**About this task:**
The complete set of records should be given again verbatim.

Start of Record set

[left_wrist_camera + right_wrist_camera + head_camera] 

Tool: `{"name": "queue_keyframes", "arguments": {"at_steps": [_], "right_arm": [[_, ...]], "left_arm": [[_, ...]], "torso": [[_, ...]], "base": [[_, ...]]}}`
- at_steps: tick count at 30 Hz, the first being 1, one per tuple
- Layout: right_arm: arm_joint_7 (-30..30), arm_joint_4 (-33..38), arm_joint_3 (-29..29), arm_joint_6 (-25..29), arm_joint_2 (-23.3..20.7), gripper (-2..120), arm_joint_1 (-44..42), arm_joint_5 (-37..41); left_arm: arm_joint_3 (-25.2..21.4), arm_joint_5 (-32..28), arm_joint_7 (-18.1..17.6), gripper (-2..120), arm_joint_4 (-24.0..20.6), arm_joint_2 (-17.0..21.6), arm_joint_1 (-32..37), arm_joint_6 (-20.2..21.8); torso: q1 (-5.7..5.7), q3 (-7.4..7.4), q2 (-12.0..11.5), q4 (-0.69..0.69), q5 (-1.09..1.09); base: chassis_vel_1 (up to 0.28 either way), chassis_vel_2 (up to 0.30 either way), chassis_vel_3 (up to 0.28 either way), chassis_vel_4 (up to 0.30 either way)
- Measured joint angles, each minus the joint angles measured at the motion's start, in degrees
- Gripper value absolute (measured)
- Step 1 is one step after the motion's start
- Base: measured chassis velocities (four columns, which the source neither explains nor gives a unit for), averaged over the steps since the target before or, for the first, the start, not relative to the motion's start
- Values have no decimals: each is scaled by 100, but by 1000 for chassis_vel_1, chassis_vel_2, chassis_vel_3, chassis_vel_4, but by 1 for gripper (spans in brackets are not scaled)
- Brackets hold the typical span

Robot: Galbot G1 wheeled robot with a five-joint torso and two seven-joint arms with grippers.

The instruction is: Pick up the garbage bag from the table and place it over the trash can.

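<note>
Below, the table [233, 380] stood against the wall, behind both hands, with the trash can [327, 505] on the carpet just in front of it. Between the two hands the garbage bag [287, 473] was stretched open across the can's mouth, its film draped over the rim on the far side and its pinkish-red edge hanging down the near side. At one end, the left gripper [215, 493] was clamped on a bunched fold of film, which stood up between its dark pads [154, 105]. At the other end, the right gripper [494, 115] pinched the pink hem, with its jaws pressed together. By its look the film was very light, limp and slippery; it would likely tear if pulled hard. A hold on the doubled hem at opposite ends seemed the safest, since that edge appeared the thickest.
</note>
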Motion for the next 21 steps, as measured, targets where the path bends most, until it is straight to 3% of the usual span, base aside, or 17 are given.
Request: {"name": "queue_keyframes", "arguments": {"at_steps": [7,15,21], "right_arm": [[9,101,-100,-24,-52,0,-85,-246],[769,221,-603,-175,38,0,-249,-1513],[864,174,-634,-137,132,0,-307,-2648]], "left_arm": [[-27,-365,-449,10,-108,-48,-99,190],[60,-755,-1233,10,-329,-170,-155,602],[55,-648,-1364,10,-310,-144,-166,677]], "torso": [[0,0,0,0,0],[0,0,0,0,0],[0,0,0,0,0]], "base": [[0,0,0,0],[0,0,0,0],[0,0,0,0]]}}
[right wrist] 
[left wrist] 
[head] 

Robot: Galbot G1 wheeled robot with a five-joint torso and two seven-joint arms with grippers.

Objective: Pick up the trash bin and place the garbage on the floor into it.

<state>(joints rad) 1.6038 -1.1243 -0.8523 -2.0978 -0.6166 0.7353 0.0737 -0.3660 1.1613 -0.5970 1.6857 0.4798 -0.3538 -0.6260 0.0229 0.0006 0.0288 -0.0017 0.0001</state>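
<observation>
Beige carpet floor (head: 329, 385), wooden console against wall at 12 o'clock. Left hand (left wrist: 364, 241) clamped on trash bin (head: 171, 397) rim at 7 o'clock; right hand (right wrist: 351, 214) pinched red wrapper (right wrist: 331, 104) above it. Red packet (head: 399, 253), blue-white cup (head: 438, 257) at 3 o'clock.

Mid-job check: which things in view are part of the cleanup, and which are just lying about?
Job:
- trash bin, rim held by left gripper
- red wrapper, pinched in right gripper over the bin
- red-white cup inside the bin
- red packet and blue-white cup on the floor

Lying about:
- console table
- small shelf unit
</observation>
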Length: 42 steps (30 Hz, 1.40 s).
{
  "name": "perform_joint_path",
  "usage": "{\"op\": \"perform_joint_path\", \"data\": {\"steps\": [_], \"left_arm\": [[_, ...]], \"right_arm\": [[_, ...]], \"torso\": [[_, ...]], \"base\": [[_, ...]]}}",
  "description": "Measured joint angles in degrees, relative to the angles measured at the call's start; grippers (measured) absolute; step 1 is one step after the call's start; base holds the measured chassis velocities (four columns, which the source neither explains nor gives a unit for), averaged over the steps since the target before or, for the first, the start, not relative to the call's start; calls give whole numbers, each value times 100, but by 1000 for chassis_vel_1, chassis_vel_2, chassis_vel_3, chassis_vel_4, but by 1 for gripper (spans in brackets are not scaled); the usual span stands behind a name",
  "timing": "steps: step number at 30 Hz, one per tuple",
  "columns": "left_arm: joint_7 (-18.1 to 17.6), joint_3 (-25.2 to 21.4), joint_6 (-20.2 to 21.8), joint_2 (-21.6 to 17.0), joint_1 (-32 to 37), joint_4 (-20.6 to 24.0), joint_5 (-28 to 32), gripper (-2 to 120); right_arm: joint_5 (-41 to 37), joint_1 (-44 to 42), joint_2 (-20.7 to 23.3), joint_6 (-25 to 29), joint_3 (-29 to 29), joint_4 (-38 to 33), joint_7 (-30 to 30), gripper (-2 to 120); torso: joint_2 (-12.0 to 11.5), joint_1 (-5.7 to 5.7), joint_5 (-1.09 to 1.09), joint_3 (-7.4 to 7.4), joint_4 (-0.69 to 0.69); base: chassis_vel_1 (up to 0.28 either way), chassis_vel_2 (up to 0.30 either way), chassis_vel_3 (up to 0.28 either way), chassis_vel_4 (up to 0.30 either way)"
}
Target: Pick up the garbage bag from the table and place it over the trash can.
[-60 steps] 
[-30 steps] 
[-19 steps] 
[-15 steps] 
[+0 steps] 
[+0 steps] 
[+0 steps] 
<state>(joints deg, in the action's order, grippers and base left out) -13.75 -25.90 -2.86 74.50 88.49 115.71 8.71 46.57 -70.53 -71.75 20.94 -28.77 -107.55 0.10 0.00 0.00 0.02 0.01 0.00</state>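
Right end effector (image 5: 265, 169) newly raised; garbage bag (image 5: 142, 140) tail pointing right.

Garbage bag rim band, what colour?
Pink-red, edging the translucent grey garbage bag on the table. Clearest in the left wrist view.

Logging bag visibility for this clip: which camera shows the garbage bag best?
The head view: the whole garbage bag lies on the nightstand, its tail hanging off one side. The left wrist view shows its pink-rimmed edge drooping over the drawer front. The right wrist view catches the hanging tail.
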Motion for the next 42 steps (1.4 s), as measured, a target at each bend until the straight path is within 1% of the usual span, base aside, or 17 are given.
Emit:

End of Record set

**Your solution:**
[left_wrist_camera + right_wrist_camera + head_camera] 

Tool: `{"name": "queue_keyframes", "arguments": {"at_steps": [_], "right_arm": [[_, ...]], "left_arm": [[_, ...]], "torso": [[_, ...]], "base": [[_, ...]]}}`
- at_steps: tick count at 30 Hz, the first being 1, one per tuple
- Layout: right_arm: arm_joint_7 (-30..30), arm_joint_4 (-33..38), arm_joint_3 (-29..29), arm_joint_6 (-25..29), arm_joint_2 (-23.3..20.7), gripper (-2..120), arm_joint_1 (-44..42), arm_joint_5 (-37..41); left_arm: arm_joint_3 (-25.2..21.4), arm_joint_5 (-32..28), arm_joint_7 (-18.1..17.6), gripper (-2..120), arm_joint_4 (-24.0..20.6), arm_joint_2 (-17.0..21.6), arm_joint_1 (-32..37), arm_joint_6 (-20.2..21.8); torso: q1 (-5.7..5.7), q3 (-7.4..7.4), q2 (-12.0..11.5), q4 (-0.69..0.69), q5 (-1.09..1.09); base: chassis_vel_1 (up to 0.28 either way), chassis_vel_2 (up to 0.30 either way), chassis_vel_3 (up to 0.28 either way), chassis_vel_4 (up to 0.30 either way)
- Measured joint angles, each minus the joint angles measured at the motion's start, in degrees
- Gripper value absolute (measured)
- Step 1 is one step after the motion's start
- Base: measured chassis velocities (four columns, which the source neither explains nor gives a unit for), averaged over the steps since the target before or, for the first, the start, not relative to the motion's start
- Values have no decimals: each is scaled by 100, but by 1000 for chassis_vel_1, chassis_vel_2, chassis_vel_3, chassis_vel_4, but by 1 for gripper (spans in brackets are not scaled)
- Brackets hold the typical span

Robot: Galbot G1 wheeled robot with a five-joint torso and two seven-joint arms with grippers.

The instruction is: Pick up the garbage bag from the table and place it over the trash can.

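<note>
Below, the table [233, 380] stood against the wall, behind both hands, with the trash can [327, 505] on the carpet just in front of it. Between the two hands the garbage bag [287, 473] was stretched open across the can's mouth, its film draped over the rim on the far side and its pinkish-red edge hanging down the near side. At one end, the left gripper [215, 493] was clamped on a bunched fold of film, which stood up between its dark pads [154, 105]. At the other end, the right gripper [494, 115] pinched the pink hem, with its jaws pressed together. By its look the film was very light, limp and slippery; it would likely tear if pulled hard. A hold on the doubled hem at opposite ends seemed the safest, since that edge appeared the thickest.
</note>
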Motion for the next 21 steps, as measured, targets where the path bends most, until it is straight to 3% of the usual span, base aside, or 17 are given.
Request: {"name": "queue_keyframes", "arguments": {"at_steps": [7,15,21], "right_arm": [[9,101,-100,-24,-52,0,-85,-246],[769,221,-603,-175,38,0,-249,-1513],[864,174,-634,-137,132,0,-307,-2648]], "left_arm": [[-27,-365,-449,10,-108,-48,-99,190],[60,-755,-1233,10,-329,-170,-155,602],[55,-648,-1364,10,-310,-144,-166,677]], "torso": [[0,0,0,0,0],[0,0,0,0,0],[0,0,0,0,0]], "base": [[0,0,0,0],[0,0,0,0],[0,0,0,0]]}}
[right wrist] 
[left wrist] 
[head] 

Robot: Galbot G1 wheeled robot with a five-joint torso and two seven-joint arms with grippers.

Objective: Pick up the trash bin and place the garbage on the floor into it.

<state>(joints rad) 1.6038 -1.1243 -0.8523 -2.0978 -0.6166 0.7353 0.0737 -0.3660 1.1613 -0.5970 1.6857 0.4798 -0.3538 -0.6260 0.0229 0.0006 0.0288 -0.0017 0.0001</state>
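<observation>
Beige carpet floor (head: 329, 385), wooden console against wall at 12 o'clock. Left hand (left wrist: 364, 241) clamped on trash bin (head: 171, 397) rim at 7 o'clock; right hand (right wrist: 351, 214) pinched red wrapper (right wrist: 331, 104) above it. Red packet (head: 399, 253), blue-white cup (head: 438, 257) at 3 o'clock.

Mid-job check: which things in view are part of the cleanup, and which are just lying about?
Job:
- trash bin, rim held by left gripper
- red wrapper, pinched in right gripper over the bin
- red-white cup inside the bin
- red packet and blue-white cup on the floor

Lying about:
- console table
- small shelf unit
</observation>
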Length: 42 steps (30 Hz, 1.40 s).
{
  "name": "perform_joint_path",
  "usage": "{\"op\": \"perform_joint_path\", \"data\": {\"steps\": [_], \"left_arm\": [[_, ...]], \"right_arm\": [[_, ...]], \"torso\": [[_, ...]], \"base\": [[_, ...]]}}",
  "description": "Measured joint angles in degrees, relative to the angles measured at the call's start; grippers (measured) absolute; step 1 is one step after the call's start; base holds the measured chassis velocities (four columns, which the source neither explains nor gives a unit for), averaged over the steps since the target before or, for the first, the start, not relative to the call's start; calls give whole numbers, each value times 100, but by 1000 for chassis_vel_1, chassis_vel_2, chassis_vel_3, chassis_vel_4, but by 1 for gripper (spans in brackets are not scaled); the usual span stands behind a name",
  "timing": "steps: step number at 30 Hz, one per tuple",
  "columns": "left_arm: joint_7 (-18.1 to 17.6), joint_3 (-25.2 to 21.4), joint_6 (-20.2 to 21.8), joint_2 (-21.6 to 17.0), joint_1 (-32 to 37), joint_4 (-20.6 to 24.0), joint_5 (-28 to 32), gripper (-2 to 120); right_arm: joint_5 (-41 to 37), joint_1 (-44 to 42), joint_2 (-20.7 to 23.3), joint_6 (-25 to 29), joint_3 (-29 to 29), joint_4 (-38 to 33), joint_7 (-30 to 30), gripper (-2 to 120); torso: joint_2 (-12.0 to 11.5), joint_1 (-5.7 to 5.7), joint_5 (-1.09 to 1.09), joint_3 (-7.4 to 7.4), joint_4 (-0.69 to 0.69); base: chassis_vel_1 (up to 0.28 either way), chassis_vel_2 (up to 0.30 either way), chassis_vel_3 (up to 0.28 either way), chassis_vel_4 (up to 0.30 either way)"
}
Target: Pick up the garbage bag from the table and place it over the trash can.
[-60 steps] 
[-30 steps] 
[-19 steps] 
[-15 steps] 
[+0 steps] 
[+0 steps] 
[+0 steps] 
<state>(joints deg, in the action's order, grippers and base left out) -13.75 -25.90 -2.86 74.50 88.49 115.71 8.71 46.57 -70.53 -71.75 20.94 -28.77 -107.55 0.10 0.00 0.00 0.02 0.01 0.00</state>
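Right end effector (image 5: 265, 169) newly raised; garbage bag (image 5: 142, 140) tail pointing right.

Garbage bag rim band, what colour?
Pink-red, edging the translucent grey garbage bag on the table. Clearest in the left wrist view.

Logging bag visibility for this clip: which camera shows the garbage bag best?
The head view: the whole garbage bag lies on the nightstand, its tail hanging off one side. The left wrist view shows its pink-rimmed edge drooping over the drawer front. The right wrist view catches the hanging tail.
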Motion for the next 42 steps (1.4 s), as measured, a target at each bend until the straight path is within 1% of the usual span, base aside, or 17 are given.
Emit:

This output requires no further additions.